I solved it using Json4s, like this:
case class Tweet(username: String, geolocation: Option[Geo])
case class Geo(latitude: Float, longitude: Float)
object Tweet{
def apply(s: String): Tweet = {
parse(StringInput(s), useBigDecimalForDouble = false, useBigIntForLong = false).extract[Tweet]
}
}
Then I just buffer the stream and mapped it to a Tweet:
val reader = new BufferedReader(new InputStreamReader(new GZIPInputStream(inputStream), "UTF-8"))
var line = reader.readLine()
while(line != null){
store(Tweet.apply(line))
line = reader.readLine()
}
Json4s has full support over Option (or custom objects inside the object, like Geo in the example). Therefore, you can put an Option like I did, and if the field doesn't come in the Json, it will be set to None.
Hope it helps!
I think that play-iteratees-extras must help you. This library allow to parse Json via Enumerator/Iteratee pattern and, of course, don't waiting for receiving all data.

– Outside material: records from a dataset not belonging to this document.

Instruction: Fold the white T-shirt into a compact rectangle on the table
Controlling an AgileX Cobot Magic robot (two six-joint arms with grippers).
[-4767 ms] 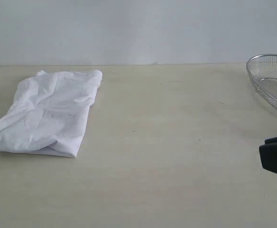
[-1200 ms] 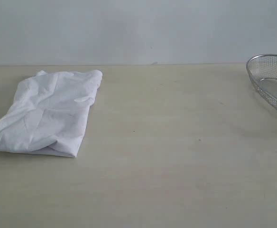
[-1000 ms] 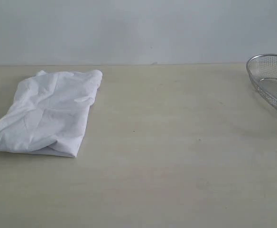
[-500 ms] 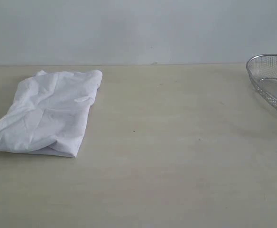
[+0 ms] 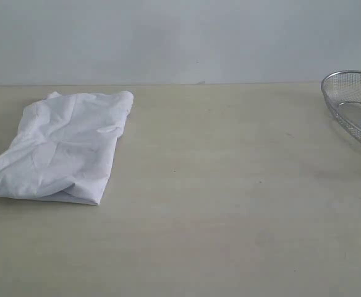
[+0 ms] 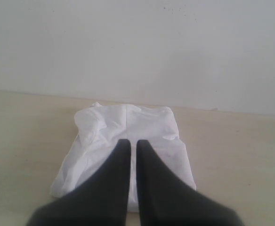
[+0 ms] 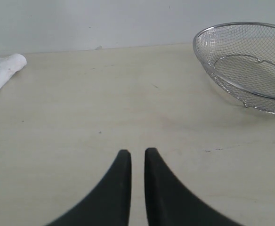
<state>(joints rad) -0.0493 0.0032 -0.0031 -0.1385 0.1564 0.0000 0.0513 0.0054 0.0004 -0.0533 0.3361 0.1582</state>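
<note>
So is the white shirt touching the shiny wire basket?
Apart. The exterior view shows the folded white cotton T-shirt at the left and the round silver wire-mesh basket at the far right, with bare beige table between.

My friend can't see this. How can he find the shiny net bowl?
Find the broad pale beige table. At the exterior view's right edge, far from the folded white cloth T-shirt, sits the round silver wire-mesh basket. It's the only shiny, see-through thing.
</note>
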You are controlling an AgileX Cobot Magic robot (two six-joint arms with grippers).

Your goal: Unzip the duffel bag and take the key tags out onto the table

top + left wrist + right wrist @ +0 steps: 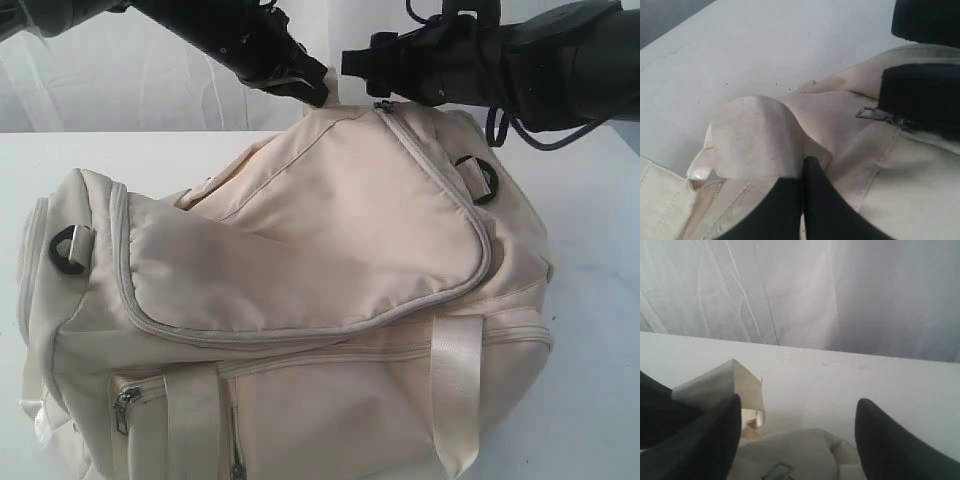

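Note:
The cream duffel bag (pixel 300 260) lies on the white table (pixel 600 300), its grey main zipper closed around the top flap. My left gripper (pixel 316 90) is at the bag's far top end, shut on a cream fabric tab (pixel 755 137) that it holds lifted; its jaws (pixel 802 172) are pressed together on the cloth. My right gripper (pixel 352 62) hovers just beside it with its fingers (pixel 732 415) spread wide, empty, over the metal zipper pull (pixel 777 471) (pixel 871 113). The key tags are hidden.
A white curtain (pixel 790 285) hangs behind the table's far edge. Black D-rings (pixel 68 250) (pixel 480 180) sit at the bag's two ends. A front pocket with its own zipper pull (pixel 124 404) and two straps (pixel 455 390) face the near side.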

For example, lest build 'infinite' stream of bytes that represents 'infinite' Json array.
import play.api.libs.iteratee.{Enumeratee, Enumerator, Iteratee}
var i = 0
var isFirstWas = false
val max = 10000
val stream = Enumerator("[".getBytes) andThen Enumerator.generateM {
Future {
i += 1
if (i < max) {
val json = Json.stringify(Json.obj(
"prop" -> Random.nextBoolean(),
"prop2" -> Random.nextBoolean(),
"prop3" -> Random.nextInt(),
"prop4" -> Random.alphanumeric.take(5).mkString("")
))
val string = if (isFirstWas) {
"," + json
} else {
isFirstWas = true
json
}
Some(Codec.utf_8.encode(string))
} else if (i == max) Some("]".getBytes) // <------ this is the last jsArray closing tag
else None
}
}
Ok, this value contains jsArray of 10000 (or more) objects. Lets define case class that will be contain data of each object in our array.

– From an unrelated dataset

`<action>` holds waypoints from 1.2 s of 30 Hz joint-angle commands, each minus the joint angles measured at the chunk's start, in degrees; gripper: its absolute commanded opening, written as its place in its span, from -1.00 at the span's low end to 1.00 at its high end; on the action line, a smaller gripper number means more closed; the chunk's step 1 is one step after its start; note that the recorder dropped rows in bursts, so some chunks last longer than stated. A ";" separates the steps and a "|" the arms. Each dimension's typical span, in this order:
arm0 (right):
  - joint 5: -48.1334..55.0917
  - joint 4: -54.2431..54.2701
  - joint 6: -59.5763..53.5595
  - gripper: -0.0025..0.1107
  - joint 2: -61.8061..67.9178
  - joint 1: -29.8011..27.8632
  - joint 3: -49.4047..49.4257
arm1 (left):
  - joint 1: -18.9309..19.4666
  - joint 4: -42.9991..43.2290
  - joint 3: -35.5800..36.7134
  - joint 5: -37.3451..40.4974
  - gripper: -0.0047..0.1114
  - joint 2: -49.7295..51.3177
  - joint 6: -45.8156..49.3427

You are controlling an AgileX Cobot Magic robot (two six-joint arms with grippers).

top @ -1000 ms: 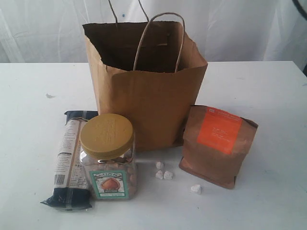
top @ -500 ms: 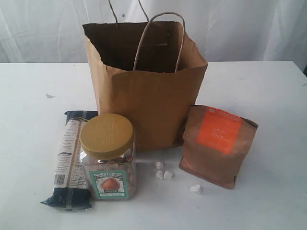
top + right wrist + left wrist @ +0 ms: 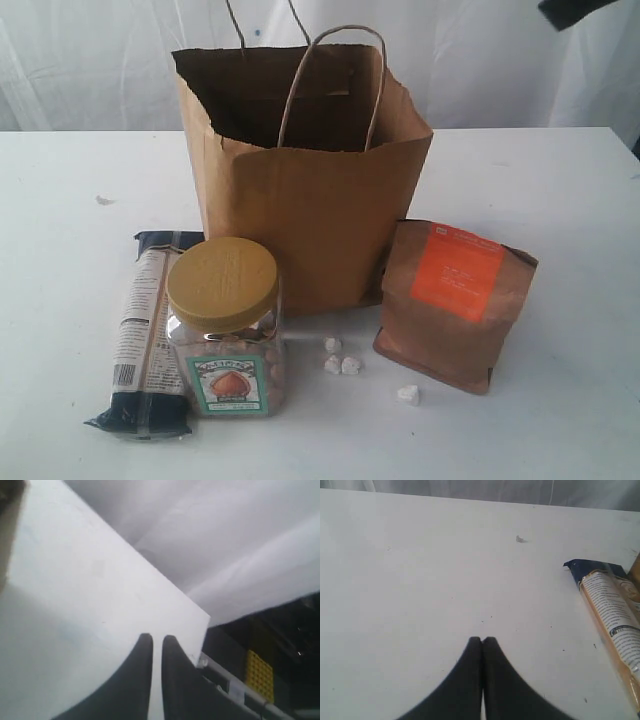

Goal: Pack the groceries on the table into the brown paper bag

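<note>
Blue-beige pkt (image 3: 611, 611) near L end effector (image 3: 482, 640)

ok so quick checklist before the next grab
1. brown paper bag upright, mouth open: ok
2. room left inside the bag: cannot tell, its bottom is hidden
3. left claw open for a grab: not ok, shut and empty
4. right claw open for a grab: not ok, nearly closed, empty
5. nut jar upright and closed: ok
6. long packet lying flat beside the jar: ok
</note>
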 commanded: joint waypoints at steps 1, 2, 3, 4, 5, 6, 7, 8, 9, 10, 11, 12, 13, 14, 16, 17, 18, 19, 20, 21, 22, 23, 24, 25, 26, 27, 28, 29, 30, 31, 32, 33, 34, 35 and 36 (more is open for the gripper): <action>-1.55 -7.48 14.85 -0.84 0.34 -6.31 -0.02 | 0.06 -0.26 0.22 0.20 -0.92 -0.25 -0.18; -1.05 -7.48 16.98 -0.84 0.44 -7.64 0.12 | 0.06 -0.26 0.22 0.20 -0.92 -0.25 -0.18; -0.63 -7.48 19.10 -0.84 0.46 -9.14 0.67 | 0.06 -0.26 0.22 0.20 -0.92 -0.25 -0.18; -0.14 -7.48 20.78 -0.84 0.46 -10.48 1.60 | 0.06 -0.26 0.22 0.20 -0.92 -0.25 -0.18; 0.31 -7.48 22.15 -0.84 0.46 -11.42 2.51 | 0.06 -0.26 0.22 0.20 -0.92 -0.25 -0.18; 0.74 -7.48 23.19 -0.84 0.46 -12.66 4.12 | 0.06 -0.26 0.22 0.20 -0.92 -0.25 -0.18; 1.21 -7.48 23.56 -0.84 0.46 -13.41 5.40 | 0.06 -0.26 0.22 0.20 -0.92 -0.25 -0.18; 1.49 -7.48 23.67 -0.84 0.46 -14.23 7.24 | 0.06 -0.26 0.22 0.20 -0.92 -0.25 -0.18; 1.92 -7.48 24.13 -0.84 0.46 -15.13 9.22 | 0.06 -0.26 0.22 0.20 -0.92 -0.25 -0.18; 2.04 -7.48 24.26 -0.84 0.46 -15.66 11.40 | 0.06 -0.26 0.22 0.20 -0.92 -0.25 -0.18; 2.04 -7.48 24.35 -0.84 0.35 -16.18 13.29 | 0.06 -0.26 0.22 0.20 -0.92 -0.25 -0.18; 2.04 -7.48 24.47 -0.84 0.05 -16.93 16.22 | 0.06 -0.26 0.22 0.20 -0.92 -0.25 -0.18; 2.04 -7.48 24.63 -0.84 -0.18 -17.43 18.27 | 0.06 -0.26 0.22 0.20 -0.92 -0.25 -0.18; 1.56 -7.48 24.89 -0.84 -0.36 -17.87 20.35 | 0.06 -0.26 0.22 0.20 -0.92 -0.25 -0.18; -1.00 -7.35 27.40 -0.84 -1.83 -18.81 25.86 | 0.06 -0.26 0.22 0.20 -0.92 -0.25 -0.18; -2.77 -7.35 28.65 -0.84 -2.74 -19.27 28.51 | 0.06 -0.26 0.22 0.20 -0.92 -0.25 -0.18; -4.77 -7.35 30.11 -0.84 -3.88 -19.55 30.97 | 0.06 -0.26 0.22 0.20 -0.92 -0.25 -0.18; -6.40 -7.35 31.38 -0.84 -4.94 -19.71 33.36 | 0.06 -0.26 0.22 0.20 -0.92 -0.25 -0.18; -8.63 -7.35 32.71 -0.84 -6.47 -19.71 35.59 | 0.06 -0.26 0.22 0.20 -0.92 -0.25 -0.18; -11.09 -7.35 33.85 -0.84 -8.33 -19.71 37.75 | 0.06 -0.26 0.22 0.20 -0.92 -0.25 -0.18; -13.10 -7.35 34.86 -0.84 -10.55 -19.71 39.31 | 0.06 -0.26 0.22 0.20 -0.92 -0.25 -0.18; -15.71 -7.35 36.17 -0.84 -13.01 -19.71 41.10 | 0.06 -0.26 0.22 0.20 -0.92 -0.25 -0.18; -18.26 -7.23 37.16 -0.84 -15.84 -19.71 42.74 | 0.06 -0.26 0.22 0.20 -0.92 -0.25 -0.18; -20.80 -7.23 37.90 -0.84 -18.30 -19.71 43.97 | 0.06 -0.26 0.22 0.20 -0.92 -0.25 -0.18; -23.32 -7.23 37.88 -0.84 -21.61 -19.71 45.42 | 0.06 -0.26 0.22 0.20 -0.92 -0.25 -0.18; -25.54 -7.23 37.88 -0.84 -25.03 -19.71 46.80 | 0.06 -0.26 0.22 0.20 -0.92 -0.25 -0.18; -27.06 -7.23 37.88 -0.84 -27.85 -19.71 48.01 | 0.06 -0.26 0.22 0.20 -0.92 -0.25 -0.18; -28.70 -7.23 37.88 -0.84 -31.56 -19.71 49.08 | 0.06 -0.26 0.22 0.20 -0.92 -0.25 -0.18; -29.94 -7.23 37.88 -0.84 -35.32 -19.71 49.95 | 0.06 -0.26 0.22 0.20 -0.92 -0.25 -0.18; -31.52 -7.23 37.88 -0.84 -38.96 -19.71 51.27 | 0.06 -0.26 0.22 0.20 -0.92 -0.25 -0.18; -32.15 -7.23 37.74 -0.84 -42.30 -19.71 52.03 | 0.06 -0.26 0.22 0.20 -0.92 -0.25 -0.18; -32.15 -7.23 37.74 -0.84 -44.69 -19.46 52.73 | 0.06 -0.26 0.22 0.20 -0.92 -0.25 -0.18; -32.23 -7.23 37.74 -0.84 -47.82 -19.17 53.86 | 0.06 -0.26 0.22 0.20 -0.92 -0.25 -0.18; -32.23 -7.23 37.74 -0.84 -49.74 -19.04 54.63 | 0.06 -0.26 0.22 0.20 -0.92 -0.25 -0.18; -32.55 -7.23 37.74 -0.84 -51.54 -18.69 55.46 | 0.06 -0.26 0.22 0.20 -0.92 -0.25 -0.18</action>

case class Props(prop: Boolean, prop2: Boolean, prop3: Int, prop4: String)
Now write parser, that will be parse each item
import play.extras.iteratees._
import JsonBodyParser._
import JsonIteratees._
import JsonEnumeratees._
val parser = jsArray(jsValues(jsSimpleObject)) ><> Enumeratee.map { json =>
for {
prop <- json.\("prop").asOpt[Boolean]
prop2 <- json.\("prop2").asOpt[Boolean]
prop3 <- json.\("prop3").asOpt[Int]
prop4 <- json.\("prop4").asOpt[String]
} yield Props(prop, prop2, prop3, prop4)
}
Please, see doc for jsArray, jsValues and jsSimpleObject. To build result producer:
val result = stream &> Encoding.decode() ><> parser
Encoding.decode() from JsonIteratees package will decode bytes as CharString. result value has type Enumerator[Option[Item]] and you can apply some iteratee to this enumerator to start parsing process.
In total, I don't know how you receive bytes (the solution depends heavily on this), but I think that show one of the possible solutions of your problem.